Summary: Input and Output Tables

If a row includes a subparameter, you can specify the name, caslib, and so on in the subparameter. Otherwise, you can specify the name, caslib, and so on in the parameter.

Parameters for Reading Input Tables
Parameter	Subparameter	Description
required parametertable	—	specifies the settings for an input table.

Parameters for Creating Output Tables
Parameter	Subparameter	Description
output	required parametercasOut, winsummary	specifies a list of parameters for the output table.
outputTables	names	lists the names of results tables to save as CAS tables on the server.

Parameter Descriptions

attributes={{casinvardesc-1} <, {casinvardesc-2}, ...>}

changes the attributes of variables used in this action. Currently, attributes specified on the inputs and nominals parameter are ignored.

For more information about specifying the attributes parameter, see the common casinvardesc parameter (Appendix A: Common Parameters).

Aliases	attribute
Aliases	attr

center=TRUE | FALSE

when set to True, centers the numeric variables by the mean of each column.

Alias	centering
Default	FALSE

cumEigPctTol=double

specifies the significance level of the eigenvalues that determine the rank of the low-rank matrix.

Default	1
Range	(0–1]

display={displayTables}

specifies a list of results tables to send to the client for display.

For more information about specifying the display parameter, see the common displayTables parameter (Appendix A: Common Parameters).

fixedMu=TRUE | FALSE

when set to True, fixes mu in each iteration of the accelerated proximal gradient method. Otherwise, mu is dynamically updated in each iteration.

Default	FALSE

* id="variable-name"

specifies the name of a numeric variable that identifies observations in the input data table. The values need to be a series of numbers that have a common difference. The action stops if this column contains a missing value.

inputs={{casinvardesc-1} <, {casinvardesc-2}, ...>}

specifies the numeric variables to be analyzed. If you omit this parameter, all numeric variables that are not specified in other parameters are analyzed. You cannot specify this parameter with the image parameter.

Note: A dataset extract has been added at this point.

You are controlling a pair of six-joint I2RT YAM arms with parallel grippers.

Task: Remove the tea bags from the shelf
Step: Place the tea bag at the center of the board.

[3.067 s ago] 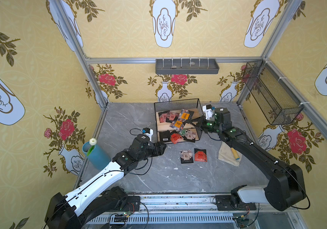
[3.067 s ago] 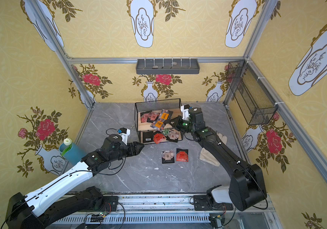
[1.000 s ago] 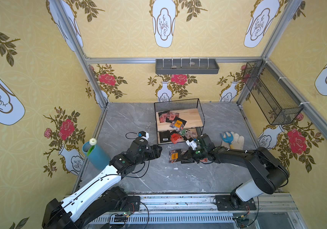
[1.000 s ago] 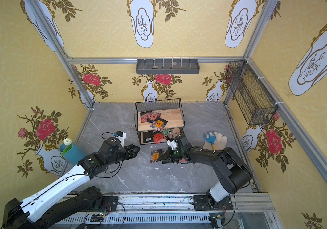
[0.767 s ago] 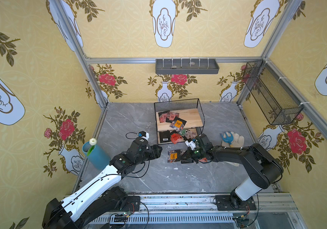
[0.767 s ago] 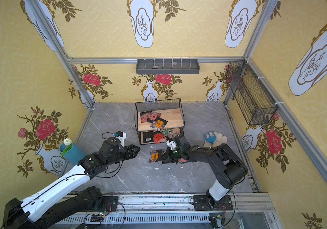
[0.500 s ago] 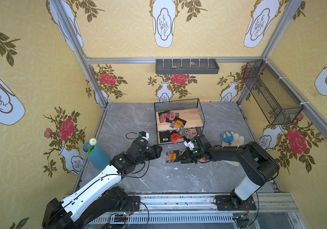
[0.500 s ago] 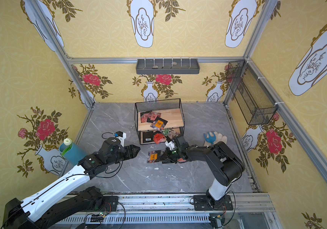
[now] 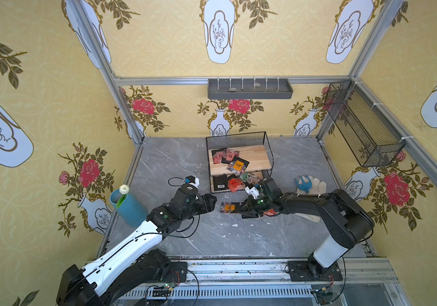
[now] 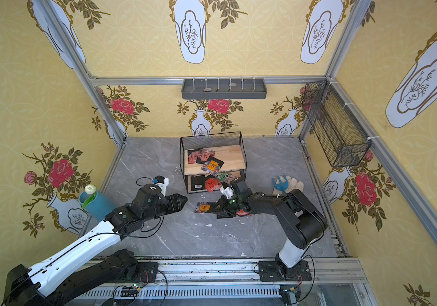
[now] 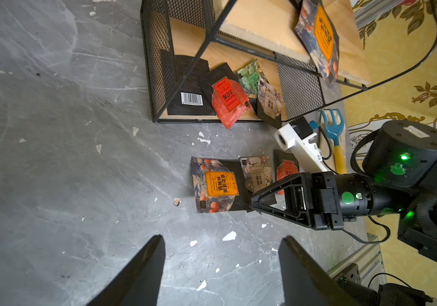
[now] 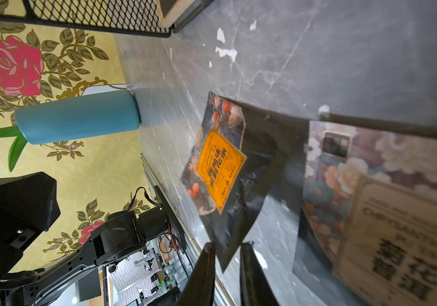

For more information about specifying the inputs parameter, see the common casinvardesc parameter (Appendix A: Common Parameters).

Aliases	input
	vars
	var

lambda=double

specifies the value of the coefficient in the objective function (lambda), which is multiplied by the L1 norm of the sparse matrix in the objective function. The default value is computed as 1 divided by the square root of the number of observations or the number of variables in the input table, whichever is greater.

Range	(0–10000000000]

lambdaWeight=double

specifies the weight of lambda.

Default	1
Range	(0–10000000000]

maxIter=integer

specifies the maximum number of iterations for robust principal component analysis algorithms.

Default	1000
Minimum value	0

method="ALM" | "APG"

specifies the method to use to perform the robust principal component analysis.

Default	ALM

ALM

uses the augmented Lagrange multiplier method.

APG

uses the accelerated proximal gradient method.

mu=double

specifies an initial value of mu in the objective function for the accelerated proximal gradient method.

Default	0.001
Range	0–10000000000

nThreads=integer

specifies the maximum number of threads to use on each computation node.

Default	16
Range	0–1024

onRpca=TRUE | FALSE

when set to True, performs the robust principal component analysis method at each window.

Default	FALSE

output={mwpcaOutput}

specifies a list of parameters for the output table.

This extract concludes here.